• _The problem_: Of all the entries below, only the lines from the one with "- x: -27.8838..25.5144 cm" up to and including the one with "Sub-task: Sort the" are to be duplicated exactly.

• _Data section_:
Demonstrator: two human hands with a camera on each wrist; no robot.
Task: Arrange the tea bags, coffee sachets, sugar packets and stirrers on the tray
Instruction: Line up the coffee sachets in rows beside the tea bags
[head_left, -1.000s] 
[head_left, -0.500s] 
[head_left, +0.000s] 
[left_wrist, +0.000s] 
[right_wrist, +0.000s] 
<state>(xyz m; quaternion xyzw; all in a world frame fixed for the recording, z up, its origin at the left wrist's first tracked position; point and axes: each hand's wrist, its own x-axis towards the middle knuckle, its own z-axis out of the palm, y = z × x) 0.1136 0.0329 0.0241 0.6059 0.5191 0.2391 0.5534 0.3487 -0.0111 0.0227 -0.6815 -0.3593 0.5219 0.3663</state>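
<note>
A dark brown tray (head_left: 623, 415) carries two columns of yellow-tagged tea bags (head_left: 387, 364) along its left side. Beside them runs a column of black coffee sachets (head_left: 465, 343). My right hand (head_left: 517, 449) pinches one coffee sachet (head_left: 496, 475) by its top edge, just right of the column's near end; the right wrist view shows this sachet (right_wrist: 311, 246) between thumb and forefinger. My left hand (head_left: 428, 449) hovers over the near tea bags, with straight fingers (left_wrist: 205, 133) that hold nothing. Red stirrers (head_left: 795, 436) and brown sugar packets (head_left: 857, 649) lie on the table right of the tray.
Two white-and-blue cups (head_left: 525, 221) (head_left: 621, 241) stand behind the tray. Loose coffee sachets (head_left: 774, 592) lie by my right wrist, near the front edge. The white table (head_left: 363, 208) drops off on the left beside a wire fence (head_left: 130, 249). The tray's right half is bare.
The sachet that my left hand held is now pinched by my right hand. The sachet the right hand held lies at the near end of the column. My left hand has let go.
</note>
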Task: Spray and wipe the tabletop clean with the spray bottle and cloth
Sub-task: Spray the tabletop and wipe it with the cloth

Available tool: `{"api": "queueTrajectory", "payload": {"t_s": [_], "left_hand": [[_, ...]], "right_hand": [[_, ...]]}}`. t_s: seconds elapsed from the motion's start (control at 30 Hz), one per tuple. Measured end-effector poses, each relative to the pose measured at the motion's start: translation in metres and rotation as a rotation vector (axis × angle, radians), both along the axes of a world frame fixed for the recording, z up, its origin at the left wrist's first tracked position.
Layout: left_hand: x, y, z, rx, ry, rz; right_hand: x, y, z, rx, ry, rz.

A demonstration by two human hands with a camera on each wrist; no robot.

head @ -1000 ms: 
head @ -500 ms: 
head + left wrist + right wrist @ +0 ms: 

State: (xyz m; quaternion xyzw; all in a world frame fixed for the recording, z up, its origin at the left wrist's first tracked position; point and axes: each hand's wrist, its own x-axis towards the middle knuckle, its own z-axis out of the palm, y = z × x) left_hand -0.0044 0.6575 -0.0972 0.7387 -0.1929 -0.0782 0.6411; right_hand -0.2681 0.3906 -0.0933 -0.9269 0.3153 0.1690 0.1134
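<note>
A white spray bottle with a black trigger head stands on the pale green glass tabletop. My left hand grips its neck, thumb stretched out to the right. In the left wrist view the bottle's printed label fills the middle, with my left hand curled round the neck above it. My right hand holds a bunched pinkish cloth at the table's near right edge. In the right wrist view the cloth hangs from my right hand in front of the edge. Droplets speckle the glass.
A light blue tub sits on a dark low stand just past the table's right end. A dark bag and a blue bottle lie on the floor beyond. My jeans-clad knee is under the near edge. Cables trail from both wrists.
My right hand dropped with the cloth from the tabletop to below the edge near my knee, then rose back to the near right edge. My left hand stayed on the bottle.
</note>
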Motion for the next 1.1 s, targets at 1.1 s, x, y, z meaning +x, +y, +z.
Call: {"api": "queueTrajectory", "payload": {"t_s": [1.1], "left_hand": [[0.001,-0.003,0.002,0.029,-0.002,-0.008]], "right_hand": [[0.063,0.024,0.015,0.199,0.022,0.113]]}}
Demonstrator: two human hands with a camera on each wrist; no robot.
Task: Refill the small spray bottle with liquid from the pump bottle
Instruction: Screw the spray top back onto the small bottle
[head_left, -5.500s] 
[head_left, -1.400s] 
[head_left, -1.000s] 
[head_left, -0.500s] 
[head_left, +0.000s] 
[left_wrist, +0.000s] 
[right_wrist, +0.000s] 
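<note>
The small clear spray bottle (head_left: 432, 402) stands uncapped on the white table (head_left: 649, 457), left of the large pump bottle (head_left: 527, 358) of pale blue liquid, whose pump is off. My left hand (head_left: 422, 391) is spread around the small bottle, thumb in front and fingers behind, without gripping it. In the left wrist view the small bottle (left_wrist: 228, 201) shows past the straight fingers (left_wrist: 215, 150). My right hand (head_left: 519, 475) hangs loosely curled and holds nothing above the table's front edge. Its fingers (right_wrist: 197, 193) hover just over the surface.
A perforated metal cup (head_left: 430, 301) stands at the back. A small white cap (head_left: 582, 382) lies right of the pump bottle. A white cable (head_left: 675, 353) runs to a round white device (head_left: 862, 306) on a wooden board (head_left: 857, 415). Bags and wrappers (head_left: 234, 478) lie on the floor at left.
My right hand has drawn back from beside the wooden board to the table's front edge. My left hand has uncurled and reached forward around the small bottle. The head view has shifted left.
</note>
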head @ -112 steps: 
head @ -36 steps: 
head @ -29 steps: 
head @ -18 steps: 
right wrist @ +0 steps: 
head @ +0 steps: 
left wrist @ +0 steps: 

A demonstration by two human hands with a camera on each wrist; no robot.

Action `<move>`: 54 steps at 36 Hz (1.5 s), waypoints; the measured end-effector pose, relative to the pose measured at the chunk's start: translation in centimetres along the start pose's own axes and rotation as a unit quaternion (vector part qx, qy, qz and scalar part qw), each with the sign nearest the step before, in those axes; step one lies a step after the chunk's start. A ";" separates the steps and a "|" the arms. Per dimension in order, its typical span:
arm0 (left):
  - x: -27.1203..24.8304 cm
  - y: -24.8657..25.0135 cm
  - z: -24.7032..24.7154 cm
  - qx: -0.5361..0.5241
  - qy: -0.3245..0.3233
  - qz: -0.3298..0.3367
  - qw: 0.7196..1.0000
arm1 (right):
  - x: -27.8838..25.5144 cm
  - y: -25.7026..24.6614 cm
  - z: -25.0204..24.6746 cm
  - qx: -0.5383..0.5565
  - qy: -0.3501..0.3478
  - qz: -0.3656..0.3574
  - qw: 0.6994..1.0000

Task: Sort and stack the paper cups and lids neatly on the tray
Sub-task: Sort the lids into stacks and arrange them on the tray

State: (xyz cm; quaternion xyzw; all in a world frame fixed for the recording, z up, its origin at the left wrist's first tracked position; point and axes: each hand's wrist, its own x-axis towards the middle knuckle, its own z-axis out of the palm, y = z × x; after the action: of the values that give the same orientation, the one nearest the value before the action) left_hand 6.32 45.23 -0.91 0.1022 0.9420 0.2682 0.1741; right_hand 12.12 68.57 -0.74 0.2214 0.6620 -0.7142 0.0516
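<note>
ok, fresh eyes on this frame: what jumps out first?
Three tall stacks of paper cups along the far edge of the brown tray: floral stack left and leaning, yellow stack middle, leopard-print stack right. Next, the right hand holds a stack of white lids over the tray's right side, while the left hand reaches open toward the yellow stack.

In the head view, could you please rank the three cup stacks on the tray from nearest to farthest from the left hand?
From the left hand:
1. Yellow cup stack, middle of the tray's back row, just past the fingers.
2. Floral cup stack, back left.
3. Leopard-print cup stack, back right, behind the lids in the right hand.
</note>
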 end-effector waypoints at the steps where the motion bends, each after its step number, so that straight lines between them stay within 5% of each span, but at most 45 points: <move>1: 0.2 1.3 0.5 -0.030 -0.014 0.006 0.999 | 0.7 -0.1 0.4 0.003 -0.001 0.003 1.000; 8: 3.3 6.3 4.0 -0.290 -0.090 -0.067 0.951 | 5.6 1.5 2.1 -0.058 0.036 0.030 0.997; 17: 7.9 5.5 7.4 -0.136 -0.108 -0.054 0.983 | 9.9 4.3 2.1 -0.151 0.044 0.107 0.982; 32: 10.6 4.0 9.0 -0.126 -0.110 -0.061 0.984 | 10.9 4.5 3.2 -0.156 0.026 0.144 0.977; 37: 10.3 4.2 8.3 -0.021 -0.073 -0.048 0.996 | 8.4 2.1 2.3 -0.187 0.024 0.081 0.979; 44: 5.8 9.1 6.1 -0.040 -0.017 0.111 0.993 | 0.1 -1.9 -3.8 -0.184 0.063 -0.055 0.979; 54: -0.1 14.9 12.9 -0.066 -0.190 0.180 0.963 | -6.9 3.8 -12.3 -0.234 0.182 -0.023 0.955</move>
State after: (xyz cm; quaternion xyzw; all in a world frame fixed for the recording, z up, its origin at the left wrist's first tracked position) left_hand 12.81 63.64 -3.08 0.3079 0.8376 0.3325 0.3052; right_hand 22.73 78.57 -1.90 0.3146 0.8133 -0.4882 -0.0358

• _Answer box_:
  - x: -27.8838..25.5144 cm
  - y: -25.7026..24.6614 cm
  - z: -25.0204..24.6746 cm
  - qx: -0.5383..0.5565
  - qy: -0.3501..0.3478
  - qz: -0.3656..0.3574
  - qw: 0.6994..1.0000

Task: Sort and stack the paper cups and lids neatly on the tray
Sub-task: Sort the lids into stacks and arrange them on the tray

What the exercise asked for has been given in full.